__Directions__: How many of the lines in the material below contain the word "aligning"? Give the number alone.

BEGIN

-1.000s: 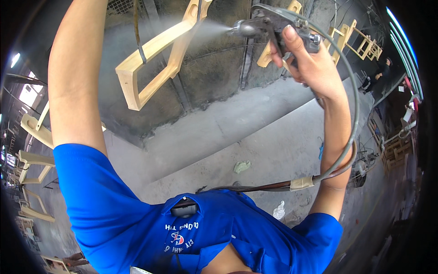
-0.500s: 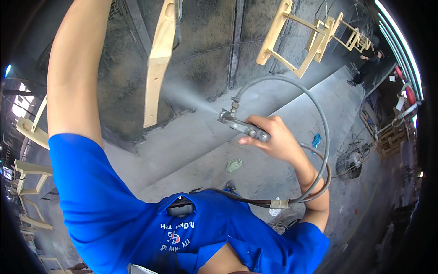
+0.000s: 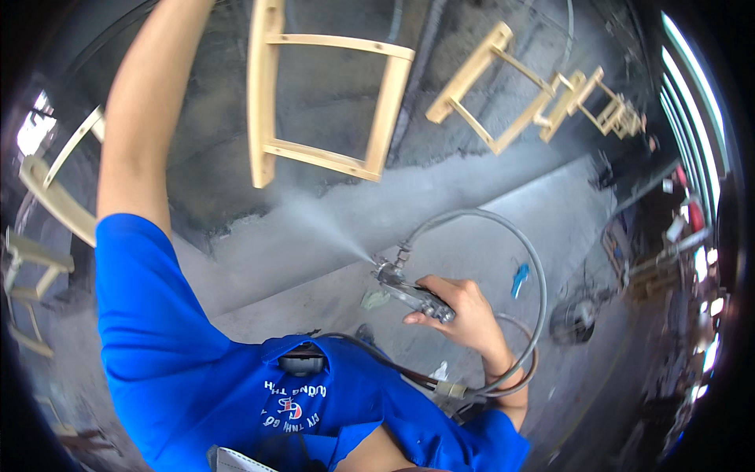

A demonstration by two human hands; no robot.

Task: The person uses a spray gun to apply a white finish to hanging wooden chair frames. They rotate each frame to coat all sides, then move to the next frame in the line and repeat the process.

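Note:
My right hand (image 3: pixel 465 311) is wrapped round a metal spray gun (image 3: pixel 405 289), its nozzle pointing up and left. From the nozzle a pale mist (image 3: pixel 318 220) fans out toward the lower end of a hanging light-wood frame (image 3: pixel 322 160). This frame has two uprights joined by crossbars, and its open face is turned toward me. The gun stands apart from the wood. A grey hose (image 3: pixel 539 275) loops from the gun round past my right wrist. My left arm (image 3: pixel 145 134) reaches up past the top edge, so the left hand is out of sight.
More wooden frames (image 3: pixel 472 123) hang in a row toward the far right. Others (image 3: pixel 59 203) are at the left, beyond my arm. On the grey floor lie a blue item (image 3: pixel 520 281) and a dark round object (image 3: pixel 572 321). A dark, stained wall (image 3: pixel 330 102) stands behind.
The hanging frame has turned from edge-on to showing its open face. My right hand and the spray gun have moved lower, with the mist now near the frame's bottom end.

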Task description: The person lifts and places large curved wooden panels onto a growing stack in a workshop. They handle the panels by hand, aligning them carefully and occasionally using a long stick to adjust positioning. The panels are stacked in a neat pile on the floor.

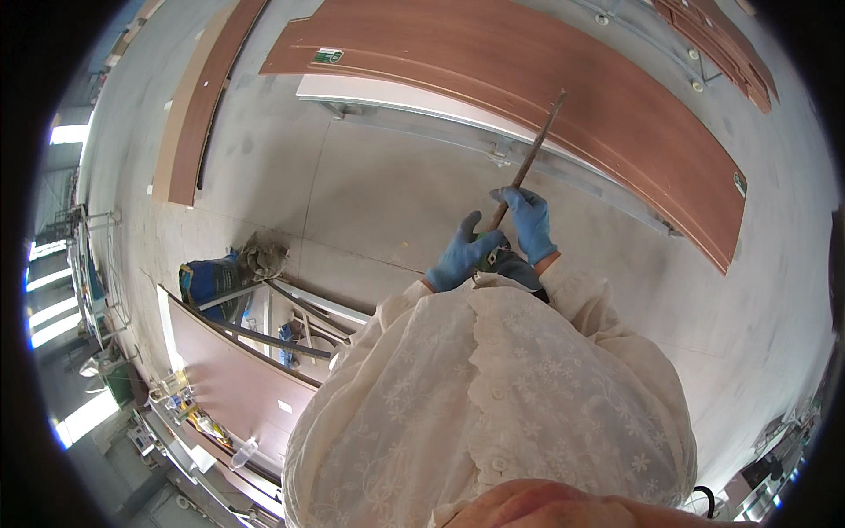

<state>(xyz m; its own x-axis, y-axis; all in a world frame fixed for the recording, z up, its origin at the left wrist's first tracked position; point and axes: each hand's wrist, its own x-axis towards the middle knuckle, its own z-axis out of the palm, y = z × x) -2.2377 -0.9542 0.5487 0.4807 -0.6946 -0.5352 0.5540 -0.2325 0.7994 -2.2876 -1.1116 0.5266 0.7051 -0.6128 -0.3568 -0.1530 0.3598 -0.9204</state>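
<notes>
My right hand (531, 225), in a blue glove with darker fingertips, is closed around a long, thin, dark brown strip (535, 148). The strip slants up and to the right, its far end overlapping a reddish-brown panel (458, 62) in the view. Close beside the strip's lower end is my left hand (466, 253), gloved the same way. One of its digits points up, apart from the others, and it appears open; whether it touches the strip I cannot tell. Something dark (510, 262) shows below both hands.
The long panel lies on a metal stand (422, 123). Another brown panel (195, 114) is at the left, with more brown pieces (717, 44) at upper right. Lower left are a pinkish-brown board (238, 361), a metal frame (348, 310) and a blue-and-dark bag (211, 280).
</notes>
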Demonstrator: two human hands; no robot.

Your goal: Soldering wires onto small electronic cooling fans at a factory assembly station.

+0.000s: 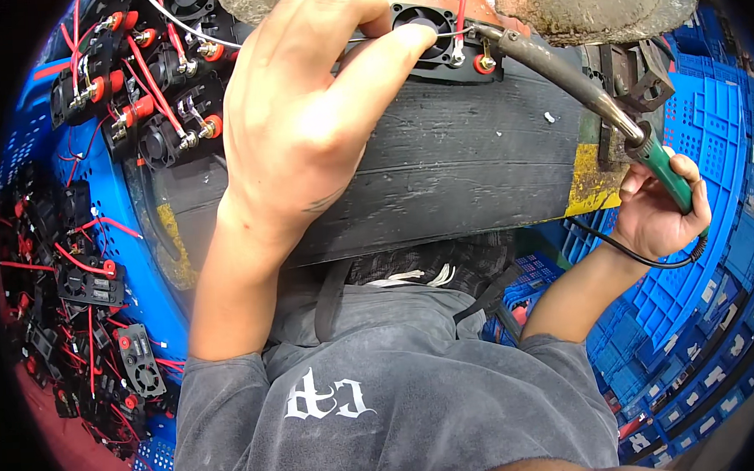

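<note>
My left hand (294,125) is closed, thumb and fingers pinching a thin silver solder wire (200,35) that trails away to the upper left. The wire's front end meets the tip of a soldering iron (569,82) above a metal terminal. My right hand (659,214) grips the iron by its green handle, and the black cord hangs beneath. Under the tip lies a small black panel (471,71) with a cooling fan, a red terminal post and red wires going up. My left thumb covers part of the fan.
Several similar fan panels (163,131) crowd the upper left, with a larger pile (81,285) below in a blue crate. A worn brown slab (595,2) edges the black bench top (467,158). A metal bracket (646,89) stands near the iron. Blue crates (688,151) fill the right.
</note>
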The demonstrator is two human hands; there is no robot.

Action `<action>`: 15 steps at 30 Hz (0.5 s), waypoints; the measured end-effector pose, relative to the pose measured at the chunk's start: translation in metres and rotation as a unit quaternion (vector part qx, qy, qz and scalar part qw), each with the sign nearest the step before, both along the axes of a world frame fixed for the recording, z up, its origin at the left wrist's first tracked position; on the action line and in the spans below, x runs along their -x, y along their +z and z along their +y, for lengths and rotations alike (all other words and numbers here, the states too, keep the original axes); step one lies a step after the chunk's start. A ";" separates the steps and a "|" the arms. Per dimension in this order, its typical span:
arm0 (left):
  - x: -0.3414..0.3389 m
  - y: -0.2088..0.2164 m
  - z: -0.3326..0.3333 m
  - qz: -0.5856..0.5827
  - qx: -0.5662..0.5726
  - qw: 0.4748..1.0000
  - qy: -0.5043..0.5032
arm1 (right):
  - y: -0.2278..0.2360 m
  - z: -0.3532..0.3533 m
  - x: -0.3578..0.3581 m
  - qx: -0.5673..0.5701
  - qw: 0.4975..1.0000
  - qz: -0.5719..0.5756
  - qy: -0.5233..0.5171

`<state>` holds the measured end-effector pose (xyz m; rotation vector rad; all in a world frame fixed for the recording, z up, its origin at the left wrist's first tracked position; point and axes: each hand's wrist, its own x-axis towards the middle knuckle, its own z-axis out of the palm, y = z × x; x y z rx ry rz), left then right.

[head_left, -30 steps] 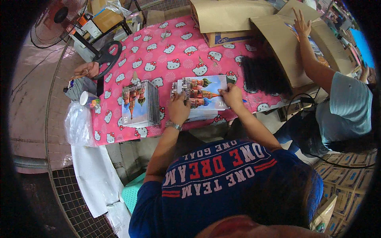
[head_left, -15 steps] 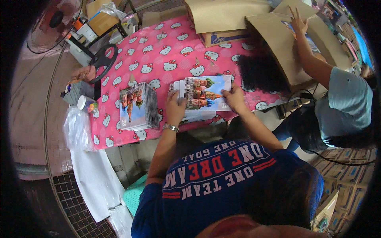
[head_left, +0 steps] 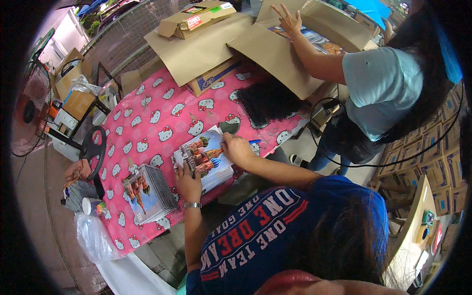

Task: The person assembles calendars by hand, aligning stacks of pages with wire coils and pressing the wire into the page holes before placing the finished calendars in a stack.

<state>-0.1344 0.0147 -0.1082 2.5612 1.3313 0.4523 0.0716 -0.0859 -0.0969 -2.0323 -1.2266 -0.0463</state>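
In front of me lies a stack of wire-bound notebooks (head_left: 218, 183), their covers printed with a colourful onion-domed building. At the near left edge of the top notebook (head_left: 205, 153), my left hand (head_left: 189, 183) has its fingers curled on the cover's border. My right hand (head_left: 238, 149) grips the opposite edge, with the thumb on the cover and the other fingers partly hidden. To the left stands a second neat stack of the same notebooks (head_left: 147, 194), its wire coils facing the first stack.
A pink patterned cloth (head_left: 155, 132) covers the table. Behind are open cardboard boxes (head_left: 275, 64) and a black bristly bundle (head_left: 270, 101). A co-worker (head_left: 383, 93) at the right reaches over a box. A plastic cup (head_left: 92, 206) and fan (head_left: 30, 110) are at left.
My view has turned, showing more of the boxes and the co-worker. Both hands stay at the notebook's edges; the notebook now lies squarer on its stack. The co-worker's hand remains raised over the box.
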 end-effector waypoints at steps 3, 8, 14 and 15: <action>0.000 0.000 -0.001 -0.023 -0.002 1.000 -0.001 | 0.013 0.000 0.004 -0.026 0.998 0.059 0.024; 0.009 0.003 0.023 -0.332 0.189 0.924 0.007 | 0.048 0.007 -0.010 -0.072 0.949 0.249 0.179; 0.025 0.063 0.019 -0.555 0.226 0.799 -0.048 | 0.061 0.012 -0.016 -0.125 0.899 0.317 0.276; 0.022 0.057 0.020 -0.517 0.189 0.834 -0.026 | 0.053 0.014 -0.015 -0.129 0.907 0.288 0.279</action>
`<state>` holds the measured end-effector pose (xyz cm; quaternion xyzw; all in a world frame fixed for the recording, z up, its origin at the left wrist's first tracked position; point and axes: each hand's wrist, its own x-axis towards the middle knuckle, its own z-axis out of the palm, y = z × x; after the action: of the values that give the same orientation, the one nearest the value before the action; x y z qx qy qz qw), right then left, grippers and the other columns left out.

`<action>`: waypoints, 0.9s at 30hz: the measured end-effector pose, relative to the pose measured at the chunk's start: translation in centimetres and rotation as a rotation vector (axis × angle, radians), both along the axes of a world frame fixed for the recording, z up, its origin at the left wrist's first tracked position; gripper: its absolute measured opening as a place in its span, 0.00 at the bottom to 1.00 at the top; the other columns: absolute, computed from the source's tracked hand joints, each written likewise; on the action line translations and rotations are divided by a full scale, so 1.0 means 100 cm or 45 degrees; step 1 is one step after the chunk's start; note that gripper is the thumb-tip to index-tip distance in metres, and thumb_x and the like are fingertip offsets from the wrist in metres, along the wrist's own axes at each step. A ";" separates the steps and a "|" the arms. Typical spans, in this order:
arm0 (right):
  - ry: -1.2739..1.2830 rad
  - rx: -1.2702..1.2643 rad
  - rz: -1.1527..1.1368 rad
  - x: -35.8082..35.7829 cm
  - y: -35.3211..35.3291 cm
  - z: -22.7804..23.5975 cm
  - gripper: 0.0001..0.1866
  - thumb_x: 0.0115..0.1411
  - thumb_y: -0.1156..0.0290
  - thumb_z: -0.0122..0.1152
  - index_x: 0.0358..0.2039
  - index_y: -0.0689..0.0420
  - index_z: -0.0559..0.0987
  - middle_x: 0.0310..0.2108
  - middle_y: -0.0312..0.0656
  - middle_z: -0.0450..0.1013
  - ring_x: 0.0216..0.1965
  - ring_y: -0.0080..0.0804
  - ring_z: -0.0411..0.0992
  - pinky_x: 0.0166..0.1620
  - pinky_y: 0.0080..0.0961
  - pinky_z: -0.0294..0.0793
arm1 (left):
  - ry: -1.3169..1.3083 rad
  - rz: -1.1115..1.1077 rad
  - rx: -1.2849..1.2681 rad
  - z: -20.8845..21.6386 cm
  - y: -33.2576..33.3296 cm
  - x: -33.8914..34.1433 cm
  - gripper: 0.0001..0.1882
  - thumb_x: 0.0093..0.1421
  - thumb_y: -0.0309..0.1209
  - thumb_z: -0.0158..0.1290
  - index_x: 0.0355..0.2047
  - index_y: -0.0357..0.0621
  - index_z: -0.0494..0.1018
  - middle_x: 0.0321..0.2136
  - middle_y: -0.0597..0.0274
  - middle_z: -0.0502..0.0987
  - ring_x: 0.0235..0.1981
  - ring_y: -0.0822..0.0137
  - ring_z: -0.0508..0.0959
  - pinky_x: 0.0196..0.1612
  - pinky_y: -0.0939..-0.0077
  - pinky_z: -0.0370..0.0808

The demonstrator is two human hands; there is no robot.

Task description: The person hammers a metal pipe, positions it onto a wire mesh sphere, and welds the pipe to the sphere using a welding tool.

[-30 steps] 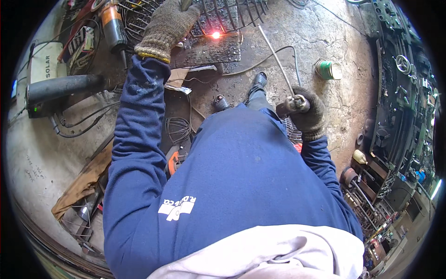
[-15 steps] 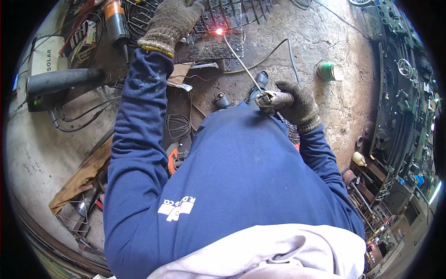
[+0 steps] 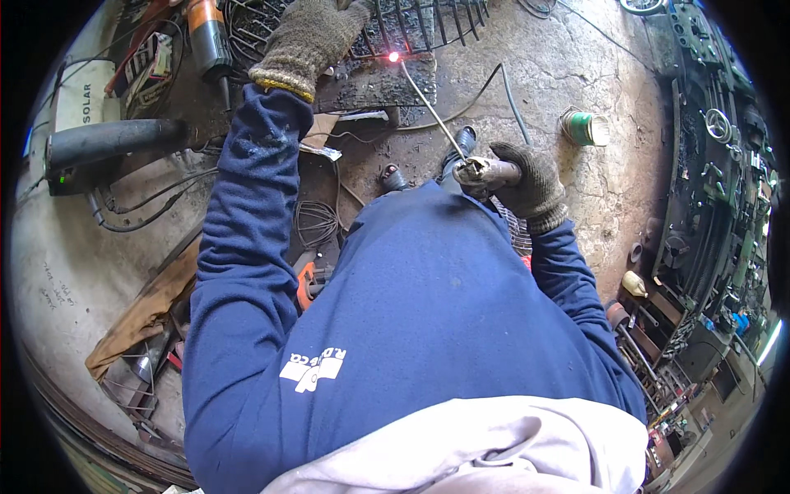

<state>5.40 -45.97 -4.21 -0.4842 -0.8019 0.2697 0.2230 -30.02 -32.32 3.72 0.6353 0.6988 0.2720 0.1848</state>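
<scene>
My right hand point(image 3: 531, 183), in a brown knit glove, is closed round a welding electrode holder point(image 3: 487, 174). A long thin welding rod point(image 3: 428, 103) runs from the holder up to a metal rack point(image 3: 403, 25) of dark parallel bars. At the rod's tip a small red-white glow point(image 3: 394, 57) meets the near end of the bars. My left hand point(image 3: 317, 41), gloved alike, is closed on the rack's left side; its fingertips are partly cut off by the top edge. Under the rack lies a dark, spattered metal plate point(image 3: 378, 86).
An orange-and-grey angle grinder point(image 3: 207, 45) stands left of my left hand. Farther left is a white-and-black welding machine point(image 3: 86, 99) with cables. A green-and-white can point(image 3: 586, 128) is on the concrete floor at right. Dark machinery point(image 3: 708, 189) lines the right side.
My left hand and the barred rack have shifted slightly right. The glow at the rod tip has moved a little right with them and looks smaller. My right hand has hardly moved.
</scene>
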 end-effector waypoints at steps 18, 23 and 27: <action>-0.158 0.000 0.120 0.011 0.009 -0.026 0.22 0.51 0.65 0.76 0.47 0.53 0.83 0.43 0.47 0.81 0.44 0.49 0.81 0.46 0.37 0.82 | -0.160 0.008 -0.207 0.022 -0.009 0.001 0.22 0.61 0.39 0.58 0.51 0.40 0.73 0.40 0.42 0.80 0.45 0.40 0.80 0.48 0.53 0.76; -0.070 0.044 0.080 0.010 0.008 -0.016 0.27 0.50 0.64 0.78 0.51 0.55 0.80 0.44 0.48 0.81 0.45 0.47 0.82 0.47 0.39 0.81 | -0.192 -0.022 -0.248 0.023 -0.008 0.006 0.20 0.60 0.37 0.58 0.50 0.40 0.74 0.38 0.46 0.81 0.42 0.46 0.82 0.46 0.54 0.76; -0.180 -0.041 0.073 0.000 0.009 0.009 0.24 0.52 0.62 0.77 0.48 0.54 0.81 0.41 0.49 0.81 0.42 0.47 0.82 0.44 0.39 0.81 | -0.198 0.013 -0.190 0.022 -0.008 0.011 0.19 0.61 0.38 0.58 0.49 0.42 0.75 0.38 0.49 0.82 0.42 0.47 0.83 0.45 0.54 0.77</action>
<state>5.36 -45.03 -3.34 -0.4826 -0.8246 0.2541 0.1501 -28.88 -33.12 5.93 0.5930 0.7039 0.2689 0.2837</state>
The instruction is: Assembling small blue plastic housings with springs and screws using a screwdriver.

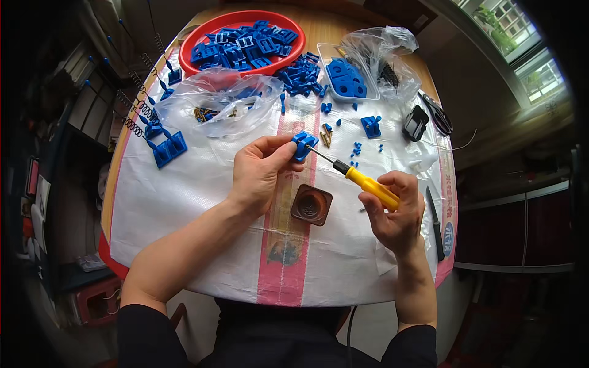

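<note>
My left hand [253, 175] pinches a small blue plastic part [305, 144] between thumb and fingers above the middle of the table. A screwdriver [373, 187] with a yellow handle is gripped in my right hand [397, 221]. Its thin shaft slants up and left, and the tip meets the blue part; the exact contact is too small to make out. Just below lies a square brown dish [311, 205] with a round hollow. Beyond my hands are a few brass-coloured screws [326, 136], scattered tiny blue pieces [356, 150] and another blue plastic part [371, 127].
A red basin [185, 58] heaped with blue parts stands at the back, beside a pile of blue pieces [302, 75] and a clear tub [375, 93]. Plastic bags [184, 101] lie around. Coiled wires [133, 126] rise at left; a knife [435, 221] rests at right.
</note>
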`<action>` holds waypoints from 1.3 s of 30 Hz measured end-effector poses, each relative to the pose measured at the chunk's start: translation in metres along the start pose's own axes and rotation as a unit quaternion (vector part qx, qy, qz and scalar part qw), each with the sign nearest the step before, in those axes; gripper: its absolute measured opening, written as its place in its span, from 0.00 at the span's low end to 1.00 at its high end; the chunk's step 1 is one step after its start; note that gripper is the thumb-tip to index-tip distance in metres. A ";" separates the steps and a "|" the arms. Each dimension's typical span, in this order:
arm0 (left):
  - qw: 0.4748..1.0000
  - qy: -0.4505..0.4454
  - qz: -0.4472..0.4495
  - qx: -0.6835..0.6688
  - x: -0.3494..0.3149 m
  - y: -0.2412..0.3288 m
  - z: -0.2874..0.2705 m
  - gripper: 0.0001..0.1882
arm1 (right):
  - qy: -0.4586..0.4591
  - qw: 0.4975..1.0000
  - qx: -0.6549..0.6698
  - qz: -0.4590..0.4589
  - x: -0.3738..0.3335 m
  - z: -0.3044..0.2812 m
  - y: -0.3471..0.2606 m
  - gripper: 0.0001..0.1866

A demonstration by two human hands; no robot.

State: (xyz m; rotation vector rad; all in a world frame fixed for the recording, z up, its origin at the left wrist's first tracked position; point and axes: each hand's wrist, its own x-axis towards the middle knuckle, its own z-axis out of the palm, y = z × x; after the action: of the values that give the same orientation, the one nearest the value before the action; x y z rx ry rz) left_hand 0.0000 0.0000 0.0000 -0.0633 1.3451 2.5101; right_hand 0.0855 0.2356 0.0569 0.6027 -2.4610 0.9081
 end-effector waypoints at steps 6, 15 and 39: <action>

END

__Response for this exercise__: 2